— Сильный человек. Подумай: ее честное слово могло ему дорого обойтись…
— Ничего подобного, — перебил его кто-то. — Просто ей некуда было убежать.
Ружанский также рассказывал мне, что много лет жил с постоянным ощущением страха — он знал, сколько людей хочет его убить; это было в первые послевоенные годы, когда еще действовали остатки боровшихся с режимом политических организаций. Чтобы превозмочь страх, Ружанский отказался от полагающейся ему личной охраны и каждый день ходил на работу пешком. Рассказ о саботажнике и несчастном майоре, как и рассказ о молодой даме, ценившей свое слово выше личной свободы, я запомнил, вероятно, лишь потому, что услышал их от человека, славившегося своей жестокостью даже среди сотрудников аппарата госбезопасности. Мысль посвятить ему несколько прочувствованных слов пришла мне в голову, когда я начал писать о Стефане Лосе, который до конца своих дней боялся произнести фамилию «Ружанский».
Лось был неудачником. Перед войной он написал дурацкую книжонку для юношества под названием «Погранзастава»; кажется, это была повесть о бравых пограничниках, охранявших наши рубежи от большевистских агентов. После войны его, естественно, не печатали, и бедняга голодал. Помню, его называли Кузеном Понсом: он всегда умудрялся приходить к знакомым в обеденное время. Люди помогали ему как могли. Тадеуш Шмидт, наш самый красивый киноактер, часто под разными предлогами зазывал его к себе, чтобы немножко подкормить; то же самое делали и другие. Только тюрьма избавила Лося от необходимости добывать средства к существованию. Перед смертью, уже из больницы, Лось написал мне письмо; письмо это меня не застало, а когда я собрался ему ответить, выяснилось, что бедняги уже нет в живых.
Вторым пишущим человеком, с которым я познакомился во Вроцлаве, был Тадеуш Зеленай, чудак, при ходьбе как-то странно клонившийся влево. Помню, я от нечего делать пошел на чьи-то похороны, чтобы поглядеть, не бросится ли безутешная вдова в могильную яму вслед за любимым мужем. Мы стояли под дождем, слушая очередного оратора; вдруг прибежал запыхавшийся Зеленай и вручил ошарашенной вдове коробку шоколадных конфет. «Не мог достать цветов», — объяснил он. Несколько лет спустя, просматривая старые подшивки «Пшекруя», я наткнулся на подобный анекдот, так что по сей день не знаю, кто у кого украл сюжет.
Писалось мне во Вроцлаве неважно. Никогда раньше в моем распоряжении не было столько времени; я мог читать сколько влезет, но вскоре, помню, впал в отчаяние, усиливавшееся с каждым днем. Я понял: жизни моей не хватит прочитать все, что хотелось бы, — а стипендию мне дали только на три месяца. Но я решил не сдаваться и перешел на систему overtime[19]

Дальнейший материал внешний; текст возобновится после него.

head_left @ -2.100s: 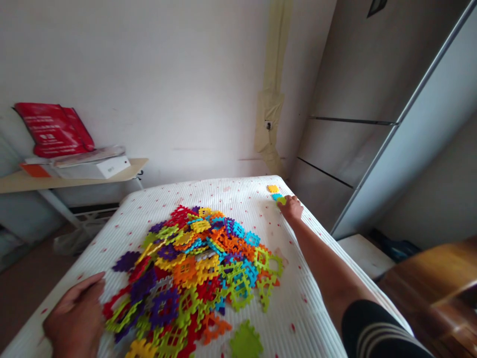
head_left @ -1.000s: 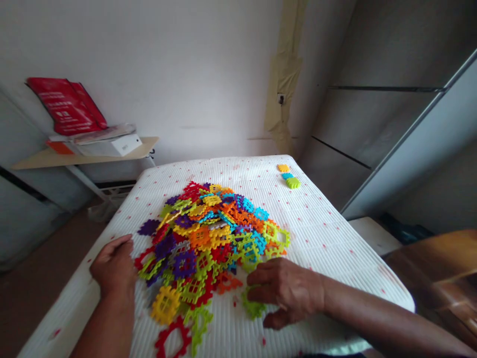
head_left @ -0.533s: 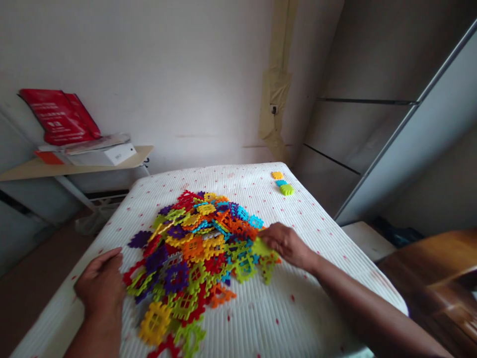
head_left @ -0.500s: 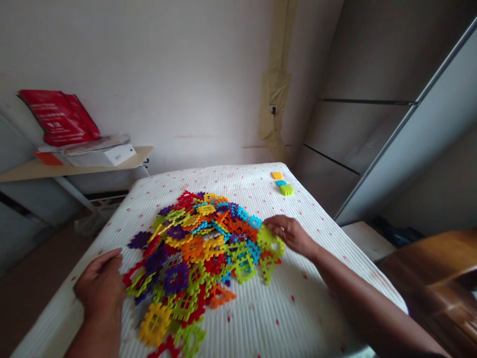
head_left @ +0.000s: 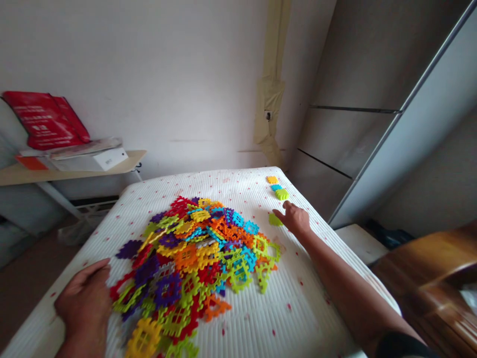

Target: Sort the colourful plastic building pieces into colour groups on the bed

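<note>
My left hand (head_left: 85, 303) rests on the sheet at the left edge of a pile of colourful plastic interlocking pieces (head_left: 186, 256). Its fingers are stretched out and hold nothing. On the right, my right hand (head_left: 295, 218) is beyond the pile, thumb and index finger apart. Beside and partly behind its thumb is a solid lime-green piece (head_left: 276, 219); no grip on it shows. Just past the fingertips lie a green piece or small stack (head_left: 282, 194), a blue piece (head_left: 276, 188) and a yellow-orange piece (head_left: 272, 180) in a short row.
A white ribbed cover with red specks (head_left: 257, 318) spreads under everything. At left, a shelf table (head_left: 130, 161) bears a white box (head_left: 108, 158) and a red bag (head_left: 44, 119). A grey wardrobe (head_left: 357, 124) stands at right, near brown wooden furniture (head_left: 428, 273).
My right hand has moved away from the pile's right edge, up and right toward the row. The solid green piece has come off the pile with it. My left hand stays beside the pile.
</note>
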Action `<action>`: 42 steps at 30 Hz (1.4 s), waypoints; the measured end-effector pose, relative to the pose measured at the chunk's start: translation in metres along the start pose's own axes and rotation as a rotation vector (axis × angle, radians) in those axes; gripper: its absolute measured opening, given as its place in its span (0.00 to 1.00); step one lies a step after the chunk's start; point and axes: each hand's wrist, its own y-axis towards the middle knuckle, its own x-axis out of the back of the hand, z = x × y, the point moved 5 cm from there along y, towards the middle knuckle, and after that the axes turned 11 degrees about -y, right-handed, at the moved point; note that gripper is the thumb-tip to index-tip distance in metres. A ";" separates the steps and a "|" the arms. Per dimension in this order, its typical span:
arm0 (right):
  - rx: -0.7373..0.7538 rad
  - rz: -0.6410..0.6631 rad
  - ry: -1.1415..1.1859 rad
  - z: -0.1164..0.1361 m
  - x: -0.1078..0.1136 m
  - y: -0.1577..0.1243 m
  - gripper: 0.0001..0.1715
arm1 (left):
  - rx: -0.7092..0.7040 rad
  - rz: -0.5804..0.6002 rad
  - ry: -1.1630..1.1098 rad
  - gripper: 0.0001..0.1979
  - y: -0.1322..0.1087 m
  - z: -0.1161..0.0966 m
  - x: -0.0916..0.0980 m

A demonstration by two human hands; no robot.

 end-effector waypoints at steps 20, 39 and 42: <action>-0.216 -0.141 0.227 -0.029 -0.006 0.077 0.24 | 0.107 -0.001 0.063 0.20 -0.018 -0.025 -0.002; -0.197 -0.023 0.084 -0.010 -0.041 0.087 0.21 | 0.086 -0.012 0.050 0.21 -0.002 -0.006 0.000; -0.195 -0.054 0.095 -0.009 -0.044 0.084 0.21 | 0.081 -0.002 0.040 0.21 0.002 -0.001 0.001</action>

; знакомые врачи снабжали меня таблетками бензедрина, чтобы я мог трудиться сутки напролет. Мне не хотелось являться к Неверли с пустыми руками — в таком случае пришлось бы возвращаться на работу, а это означало конец писательству.Сейчас мне уже трудно сказать, какие из множества прочитанных книг произвели на меня впечатление, а какие нет. Беда была в том, что я не умел читать. В статьях, печатавшихся в старом «Одродзене» или «Кузнице», я половины не понимал, а обратиться за разъяснениями было не к кому — во Вроцлаве не существовало так называемой «среды». Я перерывал толковые словари, но и это не всегда помогало: часто, читая в журнале какую-нибудь статью, я вынужден был бросать ее на середине и углубляться в книгу, о которой автор вскользь упомянул в подтверждение своих умозаключений. В частности, я пытался уразуметь, в чем состоит проблема типического в литературе; кажется, в тогдашней Польше я был единственным дураком, старавшимся постичь суть этой проблемы. Кавычками я в данном случае не пользуюсь совершенно сознательно.
Поскольку тогда все талдычили о типическом в литературе и понять что-либо стало совсем уже невозможно, я решил подойти к вопросу по-своему: отправился в городскую библиотеку и отыскал все, что было написано о «Пепле и алмазе», рассчитывая узнать мнение разных мудрецов о моей любимой книге. И вот тут-то я вконец запутался.
Критики, как правило, рассыпались в похвалах, упрекая Анджеевского единственно за то, что образы коммунистов в его книге слабее, чем Мацека Хелмицкого и других отрицательных героев — тут я тоже сознательно обхожусь без кавычек. Помню, профессор Стефан Жулкевский написал: «Щука представлен нам самым стереотипным способом — как воплощение моральных устоев». Щука — усталый, лишенный иллюзий, не верящий в возможность скорой победы революции человек — не казался марксистским критикам правдивой фигурой.